Now the US call centre giant is pushing staff in both states to sign-off on second generation AWAs but employees are demanding that the company negotiate with relevant unions, and sign-off on the newly-registered Contract Call Centres Award.

TeleTech has refused to sign the safety net document or enter negotiations with either union. Although the new award provides only minimal safeguards it would oblige TeleTech to pay loadings for Saturday and Sunday hours, something not required under the terms of Federal Government-supported AWAs that were imposed without negotiations.

Hundreds of union members have so far refused to put their names to the new TeleTech documents. CPSU members held a half hour stop work meeting outside the Moe call centre last week to urge the company to enter negotiations.

Organiser, Sue Brookes, described the new AWAs as worse, on conditions, than the originals.

"The pay increase is pathetic, especially given where these people are coming from. They are offering the CPI movement, plus one percent, but it is capped at 3 percent, irrespective of what happens with inflation."

Moe workers also say the company is dishonouring minimal sick leave obligations included in their AWAs, even after they present medical certificates.

The CPSU is handling the case of a former Moe employee who left TeleTech a mongh ago and still has received her final fortnight's wages and accrued annual leave.

Telstra Picks Up Union Signal

Independent electrical contractors are flocking to the union banner after striking Foxtel installers secured deals leaving them around $500 a week better off.

Two hundred Telstra/Foxtel sub-contractors called off a week-long strike after contractors, Siemens Theiss and ABB, withdrew demands for 20 percent cuts in job rates.

Telstra contracted out the work five years ago, then churned through one contractor after another in a bid to keep driving down pay tv and broadband installation costs.

The subbies banded together, under the CEPU banner, after Siemens-Thiess and ABB picked up the latest contracts and attempted to impose further cuts on earnings.

More than 90 percent of the 205 contractors employed in Melbourne, Sydney and Perth threw their lots in with the CEPU, precipitating industrial action that last for a week in NSW and 10 days in Victoria.

The sub-contractors picketed Telstra headquarters and used their vehicles to mount blockades on Australia's most profitable company.

The action finished when Telstra, Siemens-Theiss and ABB, ditched clawback demands and agreed to consider a log of alternative claims.

CEPU has set up a sub-contractors committee that will meet monthly, and filed a log of claims on another Telstra contractor, Comet, after 75 percent of its subbies joined the union at site meetings last week.

CEPU organiser, Shane Murphy, confirmed the campaign to unionise independent contractors would move to satellite cable tv installers and Optus sub-contractors in the New Year.

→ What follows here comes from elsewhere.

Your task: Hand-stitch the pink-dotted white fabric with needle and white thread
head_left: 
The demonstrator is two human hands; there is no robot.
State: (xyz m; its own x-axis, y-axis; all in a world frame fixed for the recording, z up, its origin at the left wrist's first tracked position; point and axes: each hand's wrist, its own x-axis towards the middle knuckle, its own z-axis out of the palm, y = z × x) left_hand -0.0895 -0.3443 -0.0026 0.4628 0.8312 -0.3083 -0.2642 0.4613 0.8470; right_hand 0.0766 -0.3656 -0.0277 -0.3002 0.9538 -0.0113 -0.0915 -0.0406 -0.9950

Amongst the immediate gains won by broadband and Foxtel installers, last week, were:

- restoration of the job rates being paid prior to Telstra re-letting the contract, saving workers from average $500 weekly cuts to their incomes

- bulk insurance discounts arranged through CEPU

- sub-contracts varied to include dispute resolution procedures

- workers will be allowed to paint over the Telstra or Foxtel livery they had been required to display on their vehicles

Murphy said workers still weren't "thrilled" about new contracts being offered by Siemens Theiss and ABB. They have given written notice of their intention to seek five percent increases each time the head contracts come up for annual review.